The Food and Drug Administration says it has decided to continue approving COVID-19 vaccine updates for seniors and others at higher risk of severe disease, but will require vaccine makers to conduct major new clinical trials before approving them for wider use. The decision means many Americans without underlying conditions may not have access to updated shots this fall.

“I think we have to admit to ourselves that America is deeply divided on the policy issue of repeat COVID-19 vaccine doses or boosters,” Dr. Vinay Prasad, the FDA’s new top vaccines official, said in a video posted by the agency announcing the change.

Details of the new rules for COVID-19 vaccine approvals were also outlined in an article published by The New England Journal of Medicine, authored by Prasad and FDA Commissioner Dr. Martin Makary.

Vaccine manufacturers will need to conduct “randomized, placebo-controlled trials” before the FDA will approve future applications to give shots to “all healthy persons” between the ages of 6 months and 64 years old, they wrote.

Otherwise, companies will only be able to get their routine COVID-19 vaccine updates approved for seniors as well as people with an underlying medical condition, like pregnancy or diabetes, that increases the risk of severe disease.

“The range of diseases in the CDC definition of high risk of severe disease is vast, including obesity and even mental health conditions such as depression. Estimates suggest that 100 million to 200 million Americans will have access to vaccines in this manner,” they wrote.

Vaccine makers are being urged to run new randomized studies in adults between the ages of 50 and 64, where they believe the balance of benefits and risks is uncertain. Prasad said they are also encouraging new trials in children under 5.

“I think we have a really good balance between vulnerable people, that people still at high risk will still have a rapid path to access, but people at average risk and low risk, they need evidence,” said Prasad.

Makary and Prasad criticized the U.S. for adopting “a one-size-fits-all regulatory framework” to grant broad authorization for past COVID-19 vaccine boosters in the past, and cited poor uptake of past annual COVID-19 booster shots. 

They also pointed to other developed countries that have already limited annual COVID-19 vaccine boosters to only older adults and those with underlying conditions that increase their risk of severe disease.

“The U.S. policy has sometimes been justified by arguing that the American people are not sophisticated enough to understand age- and risk-based recommendations. We reject this view,” they wrote. 

The new “regulatory framework for COVID-19 vaccination” laid out by the FDA’s new leadership under Health and Human Services Secretary Robert F. Kennedy Jr. comes ahead of a key meeting of the agency’s outside vaccine advisers this Thursday, to decide on how to update the strain used in next season’s shots. 

In recent years, the FDA has greenlighted those updates in a process similar to the annual flu shots, based largely on laboratory data showing the vaccines can trigger antibody levels similar to previously approved shots. 

That is a lower bar than requiring brand new randomized trials of the vaccines tested against a placebo to show it prevents symptomatic disease — a process which is usually only required for new shots when there is no currently approved immunization available. 

But Makary and Prasad said COVID-19 shots should be held to a different standard, citing differences in how the virus mutates and the immunity offered by vaccines and previous infection. 

“Ultimately, these studies alone can provide reassurance that the American repeat-boosters-in-perpetuity strategy is evidence-based,” they wrote.

It is unclear whether and when vaccine makers would be able to conduct these kinds of trials, if they wanted to try again for a broader approval from the FDA. Makary and Prasad floated the possibility of trials as soon as the coming months.

“Covid-19 has summer transmission that can facilitate the conduct of randomized studies that continue to apply in future time periods,” they wrote.

Prasad said interim results from some of the studies could be ready “by next calendar year.”

Pfizer said it is “evaluating the details shared today” and is in ongoing talks with the FDA. The company said its shots had been administered to over a billion people, including kids, showing favorable safety data.

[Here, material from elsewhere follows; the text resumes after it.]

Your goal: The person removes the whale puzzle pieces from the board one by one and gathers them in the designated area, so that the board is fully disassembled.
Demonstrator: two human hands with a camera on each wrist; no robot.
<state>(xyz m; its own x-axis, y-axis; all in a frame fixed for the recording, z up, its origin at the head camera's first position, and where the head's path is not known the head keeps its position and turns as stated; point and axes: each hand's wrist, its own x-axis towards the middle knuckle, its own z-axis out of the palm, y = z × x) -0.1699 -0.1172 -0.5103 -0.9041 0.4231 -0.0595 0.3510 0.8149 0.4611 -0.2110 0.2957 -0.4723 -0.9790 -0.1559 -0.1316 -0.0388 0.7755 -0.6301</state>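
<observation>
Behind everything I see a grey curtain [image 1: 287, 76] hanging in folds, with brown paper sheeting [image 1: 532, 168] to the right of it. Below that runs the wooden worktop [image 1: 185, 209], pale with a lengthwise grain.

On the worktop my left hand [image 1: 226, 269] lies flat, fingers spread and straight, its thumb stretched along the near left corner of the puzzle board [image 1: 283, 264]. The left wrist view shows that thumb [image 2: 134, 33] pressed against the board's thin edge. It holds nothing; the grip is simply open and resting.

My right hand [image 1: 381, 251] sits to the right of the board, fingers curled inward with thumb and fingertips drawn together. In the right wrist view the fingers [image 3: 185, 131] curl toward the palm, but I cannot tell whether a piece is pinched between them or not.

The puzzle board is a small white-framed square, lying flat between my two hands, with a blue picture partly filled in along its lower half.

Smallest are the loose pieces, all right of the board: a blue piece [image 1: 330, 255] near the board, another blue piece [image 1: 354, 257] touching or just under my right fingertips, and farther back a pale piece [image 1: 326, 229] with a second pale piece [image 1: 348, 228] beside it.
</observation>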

“We stand by the science behind the Pfizer-BioNTech COVID-19 vaccine and continue to believe that broad vaccination programs are an essential tool for helping to prevent COVID-19-associated hospitalizations and severe disease, including death,” Pfizer spokesperson Steven Danehy said in a statement.

Moderna spokesperson Chris Ridley said they “appreciate the FDA’s clear guidance and remain committed to working with the Agency to provide the data they need to ensure access for Americans.”

A Novavax spokesperson declined to comment. Novavax earned a narrow FDA approval over the weekend for its COVID-19 vaccine, which was limited to seniors as well as adults and adolescents with at least one underlying condition.

While U.S. health care providers are usually allowed to administer vaccines with FDA approval “off-label” outside the limits laid out by the agency, a narrower approval can affect access and limit insurance coverage for the vaccinations. 

It comes as the Centers for Disease Control and Prevention has also been weighing narrowed recommendations for the shots.

The CDC’s recommendations directly impact which vaccinations health insurers are required to cover under the law.